──────── DATA SUPPLIED

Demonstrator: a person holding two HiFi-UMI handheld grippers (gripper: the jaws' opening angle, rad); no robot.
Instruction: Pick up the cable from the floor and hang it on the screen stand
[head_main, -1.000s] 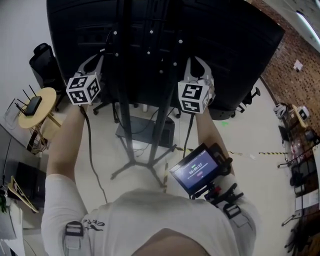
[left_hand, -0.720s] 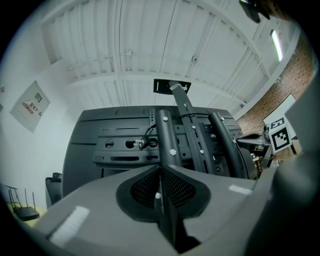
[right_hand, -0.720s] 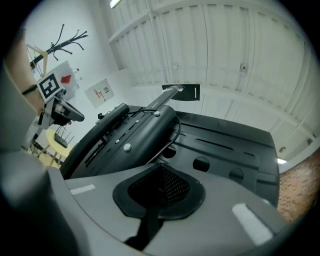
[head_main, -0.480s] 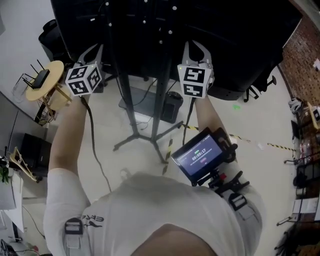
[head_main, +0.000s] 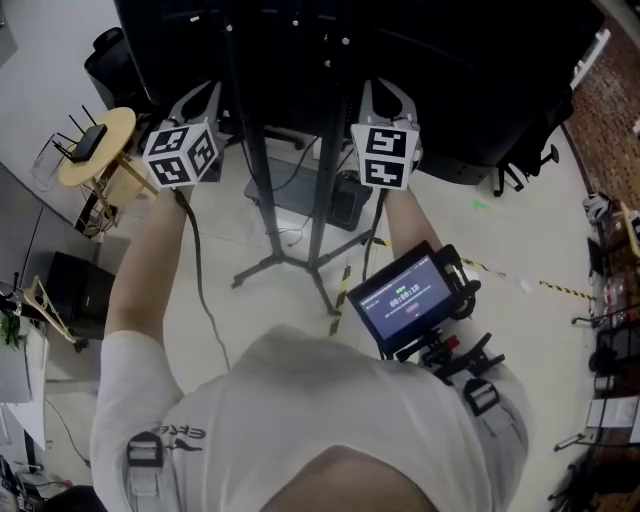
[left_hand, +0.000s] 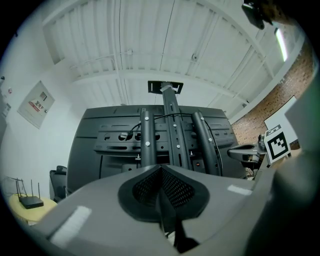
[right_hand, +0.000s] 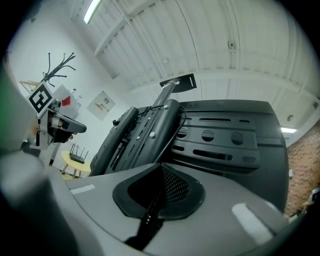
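Both arms are reaching up and forward, with the left gripper (head_main: 200, 105) and right gripper (head_main: 384, 100) hanging at the lower edge of the screen's (head_main: 470, 70) black back, one on either side of the screen stand (head_main: 254, 190) posts. Each gripper's jaws are pressing together on the cable (head_main: 197, 275), which is trailing down beside each forearm. Open floor (head_main: 500, 250) is lying to the right, while a round table (head_main: 115, 125) is crowding the left edge.

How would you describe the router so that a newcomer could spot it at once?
Start at the big black screen, then look left to the small round yellow table. The router lies on it: a flat black box, the only thing there with thin antennas.
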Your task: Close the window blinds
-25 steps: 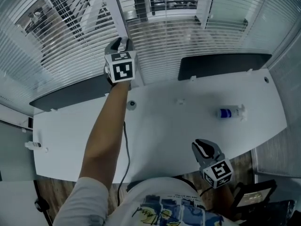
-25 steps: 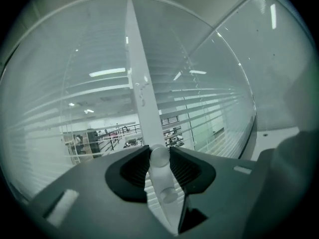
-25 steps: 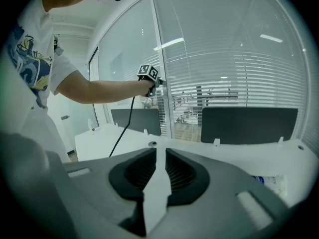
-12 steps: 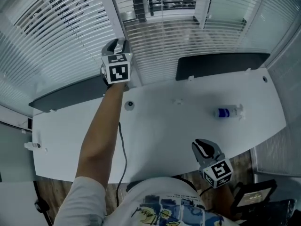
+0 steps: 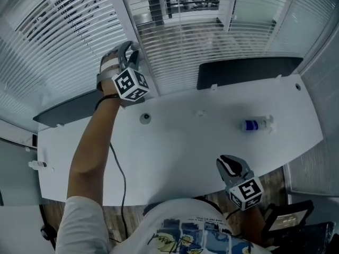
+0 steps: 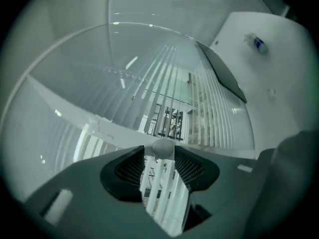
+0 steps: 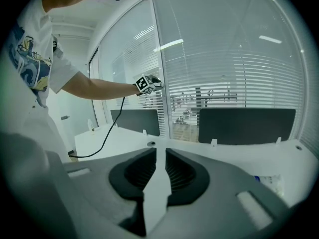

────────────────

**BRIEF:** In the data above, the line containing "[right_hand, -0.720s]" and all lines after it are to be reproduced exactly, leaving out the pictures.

**COMPLETED TASK:**
[right_hand, -0.720s] 
[head_main, -0.480s] 
[head_main, +0.000s] 
[left_hand, +0.000s] 
[right_hand, +0.000s] 
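Both arms are reaching up and forward, with the left gripper (head_main: 200, 105) and right gripper (head_main: 384, 100) hanging at the lower edge of the screen's (head_main: 470, 70) black back, one on either side of the screen stand (head_main: 254, 190) posts. Each gripper's jaws are pressing together on the cable (head_main: 197, 275), which is trailing down beside each forearm. Open floor (head_main: 500, 250) is lying to the right, while a round table (head_main: 115, 125) is crowding the left edge.

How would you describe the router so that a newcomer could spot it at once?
Start at the big black screen, then look left to the small round yellow table. The router lies on it: a flat black box, the only thing there with thin antennas.
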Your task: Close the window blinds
-25 steps: 
-25 steps: 
-25 steps: 
-12 steps: 
+0 steps: 
+0 steps: 
+0 steps: 

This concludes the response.